DIRECTIONS FOR THIS TASK: Search the material and gather each line with "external" in it.

-------- STORED DATA

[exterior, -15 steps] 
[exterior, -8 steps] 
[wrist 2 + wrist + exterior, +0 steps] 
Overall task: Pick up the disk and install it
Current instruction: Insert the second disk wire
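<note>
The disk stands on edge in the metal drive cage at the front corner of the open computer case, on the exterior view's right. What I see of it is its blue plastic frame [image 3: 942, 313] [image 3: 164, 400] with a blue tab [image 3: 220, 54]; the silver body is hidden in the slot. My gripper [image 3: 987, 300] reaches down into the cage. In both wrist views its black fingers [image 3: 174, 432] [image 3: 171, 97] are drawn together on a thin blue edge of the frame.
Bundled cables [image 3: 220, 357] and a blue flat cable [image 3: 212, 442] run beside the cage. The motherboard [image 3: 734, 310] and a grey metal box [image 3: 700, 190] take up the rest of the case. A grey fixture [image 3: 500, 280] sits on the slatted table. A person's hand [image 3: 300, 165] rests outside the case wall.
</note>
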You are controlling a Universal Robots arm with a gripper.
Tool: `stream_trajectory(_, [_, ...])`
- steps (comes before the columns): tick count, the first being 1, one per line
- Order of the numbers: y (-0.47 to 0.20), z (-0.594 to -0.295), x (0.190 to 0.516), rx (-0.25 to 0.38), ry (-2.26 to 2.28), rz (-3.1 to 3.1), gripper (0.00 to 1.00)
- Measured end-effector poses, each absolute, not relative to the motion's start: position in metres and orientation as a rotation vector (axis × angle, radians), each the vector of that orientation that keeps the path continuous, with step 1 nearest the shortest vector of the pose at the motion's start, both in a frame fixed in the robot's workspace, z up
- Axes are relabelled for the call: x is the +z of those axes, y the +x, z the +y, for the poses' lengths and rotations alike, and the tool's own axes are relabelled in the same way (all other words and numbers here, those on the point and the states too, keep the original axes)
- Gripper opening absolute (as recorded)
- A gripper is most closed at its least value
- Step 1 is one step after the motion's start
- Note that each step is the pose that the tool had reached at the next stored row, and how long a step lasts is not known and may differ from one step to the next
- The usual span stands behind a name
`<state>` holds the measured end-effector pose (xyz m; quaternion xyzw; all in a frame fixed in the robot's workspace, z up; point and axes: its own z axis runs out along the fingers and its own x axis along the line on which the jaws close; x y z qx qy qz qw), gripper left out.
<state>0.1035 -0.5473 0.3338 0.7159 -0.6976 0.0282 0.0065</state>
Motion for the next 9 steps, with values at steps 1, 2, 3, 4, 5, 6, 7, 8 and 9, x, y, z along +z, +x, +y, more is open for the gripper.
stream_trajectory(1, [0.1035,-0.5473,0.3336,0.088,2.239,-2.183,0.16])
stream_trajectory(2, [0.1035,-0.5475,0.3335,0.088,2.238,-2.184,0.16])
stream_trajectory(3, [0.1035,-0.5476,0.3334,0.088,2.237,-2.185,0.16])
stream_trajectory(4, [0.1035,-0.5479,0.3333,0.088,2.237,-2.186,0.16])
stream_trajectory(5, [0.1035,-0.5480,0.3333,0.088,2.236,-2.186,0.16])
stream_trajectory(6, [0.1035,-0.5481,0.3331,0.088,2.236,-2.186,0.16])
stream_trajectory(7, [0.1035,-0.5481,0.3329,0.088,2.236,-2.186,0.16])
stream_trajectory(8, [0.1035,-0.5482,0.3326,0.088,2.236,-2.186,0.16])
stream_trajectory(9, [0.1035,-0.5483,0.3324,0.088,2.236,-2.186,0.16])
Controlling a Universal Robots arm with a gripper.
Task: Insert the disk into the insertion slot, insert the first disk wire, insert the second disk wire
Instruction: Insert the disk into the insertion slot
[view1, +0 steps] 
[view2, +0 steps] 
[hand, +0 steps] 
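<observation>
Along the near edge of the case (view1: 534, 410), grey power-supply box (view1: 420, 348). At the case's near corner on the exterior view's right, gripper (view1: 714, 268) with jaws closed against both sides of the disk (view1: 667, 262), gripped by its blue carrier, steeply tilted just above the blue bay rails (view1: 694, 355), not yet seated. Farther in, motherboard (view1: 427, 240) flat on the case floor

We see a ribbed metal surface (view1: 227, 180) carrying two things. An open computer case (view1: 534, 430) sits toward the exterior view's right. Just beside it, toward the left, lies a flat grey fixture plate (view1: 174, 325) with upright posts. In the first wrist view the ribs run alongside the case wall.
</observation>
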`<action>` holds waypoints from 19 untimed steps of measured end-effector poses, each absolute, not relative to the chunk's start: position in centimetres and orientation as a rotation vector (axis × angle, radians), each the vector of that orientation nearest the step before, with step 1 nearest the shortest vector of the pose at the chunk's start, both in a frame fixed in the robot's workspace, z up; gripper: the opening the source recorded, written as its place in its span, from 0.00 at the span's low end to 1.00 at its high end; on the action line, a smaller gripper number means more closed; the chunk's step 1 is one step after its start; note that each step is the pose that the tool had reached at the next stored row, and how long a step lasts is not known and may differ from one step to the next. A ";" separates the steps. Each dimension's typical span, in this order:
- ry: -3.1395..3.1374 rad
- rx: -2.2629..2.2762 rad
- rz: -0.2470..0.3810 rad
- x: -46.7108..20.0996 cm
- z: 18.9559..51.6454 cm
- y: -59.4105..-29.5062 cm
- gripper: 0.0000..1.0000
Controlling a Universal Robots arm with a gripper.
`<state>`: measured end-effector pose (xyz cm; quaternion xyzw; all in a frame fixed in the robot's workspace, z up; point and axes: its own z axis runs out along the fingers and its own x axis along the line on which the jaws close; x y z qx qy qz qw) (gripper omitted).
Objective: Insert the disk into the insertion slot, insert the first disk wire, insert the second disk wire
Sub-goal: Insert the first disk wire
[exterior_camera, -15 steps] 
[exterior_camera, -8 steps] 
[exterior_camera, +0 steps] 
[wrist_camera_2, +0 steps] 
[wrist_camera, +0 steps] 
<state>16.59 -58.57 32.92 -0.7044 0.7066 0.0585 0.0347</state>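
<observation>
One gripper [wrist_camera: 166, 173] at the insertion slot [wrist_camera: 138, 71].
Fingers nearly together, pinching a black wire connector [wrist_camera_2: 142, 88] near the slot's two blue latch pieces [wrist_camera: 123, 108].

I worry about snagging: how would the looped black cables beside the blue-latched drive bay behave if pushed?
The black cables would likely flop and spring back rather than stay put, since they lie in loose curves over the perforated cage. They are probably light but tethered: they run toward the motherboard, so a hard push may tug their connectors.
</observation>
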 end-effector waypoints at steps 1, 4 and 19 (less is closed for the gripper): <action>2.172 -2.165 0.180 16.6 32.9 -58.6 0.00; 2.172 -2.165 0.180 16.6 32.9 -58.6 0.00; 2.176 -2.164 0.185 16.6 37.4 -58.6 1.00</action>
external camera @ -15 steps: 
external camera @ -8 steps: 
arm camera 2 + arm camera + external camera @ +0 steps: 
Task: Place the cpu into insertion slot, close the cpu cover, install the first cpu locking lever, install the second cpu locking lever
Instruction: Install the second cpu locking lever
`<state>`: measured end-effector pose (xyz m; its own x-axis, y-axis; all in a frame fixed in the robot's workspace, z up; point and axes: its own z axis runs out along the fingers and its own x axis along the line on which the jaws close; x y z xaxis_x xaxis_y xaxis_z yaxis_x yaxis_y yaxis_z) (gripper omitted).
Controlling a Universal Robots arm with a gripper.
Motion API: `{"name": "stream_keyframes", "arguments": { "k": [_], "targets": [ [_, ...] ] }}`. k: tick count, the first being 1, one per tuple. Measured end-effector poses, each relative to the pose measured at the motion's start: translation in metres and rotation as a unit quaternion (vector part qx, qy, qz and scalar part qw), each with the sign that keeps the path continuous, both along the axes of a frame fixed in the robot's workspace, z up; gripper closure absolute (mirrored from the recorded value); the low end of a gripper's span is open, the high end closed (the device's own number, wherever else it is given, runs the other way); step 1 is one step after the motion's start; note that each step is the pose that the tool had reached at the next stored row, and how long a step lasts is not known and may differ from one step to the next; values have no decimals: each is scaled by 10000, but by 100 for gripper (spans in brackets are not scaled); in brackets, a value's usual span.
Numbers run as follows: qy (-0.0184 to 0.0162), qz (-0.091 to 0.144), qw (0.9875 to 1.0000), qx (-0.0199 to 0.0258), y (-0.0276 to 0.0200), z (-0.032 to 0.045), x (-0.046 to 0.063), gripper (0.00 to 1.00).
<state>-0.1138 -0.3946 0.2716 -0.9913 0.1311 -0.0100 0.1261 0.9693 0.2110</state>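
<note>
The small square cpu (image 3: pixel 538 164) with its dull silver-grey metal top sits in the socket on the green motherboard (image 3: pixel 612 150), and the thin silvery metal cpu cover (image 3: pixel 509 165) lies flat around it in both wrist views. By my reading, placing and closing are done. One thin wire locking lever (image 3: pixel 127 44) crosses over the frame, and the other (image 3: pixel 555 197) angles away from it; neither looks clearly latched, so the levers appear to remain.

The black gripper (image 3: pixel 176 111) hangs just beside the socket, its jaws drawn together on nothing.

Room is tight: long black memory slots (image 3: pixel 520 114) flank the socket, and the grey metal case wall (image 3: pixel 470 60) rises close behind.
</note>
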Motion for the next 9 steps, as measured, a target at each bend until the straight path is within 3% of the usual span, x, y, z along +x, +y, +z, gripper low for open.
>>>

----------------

EXERCISE RESULT:
external camera @ -15 steps: 
external camera @ -8 steps: 
arm camera 2 + arm camera + external camera @ +0 steps: 

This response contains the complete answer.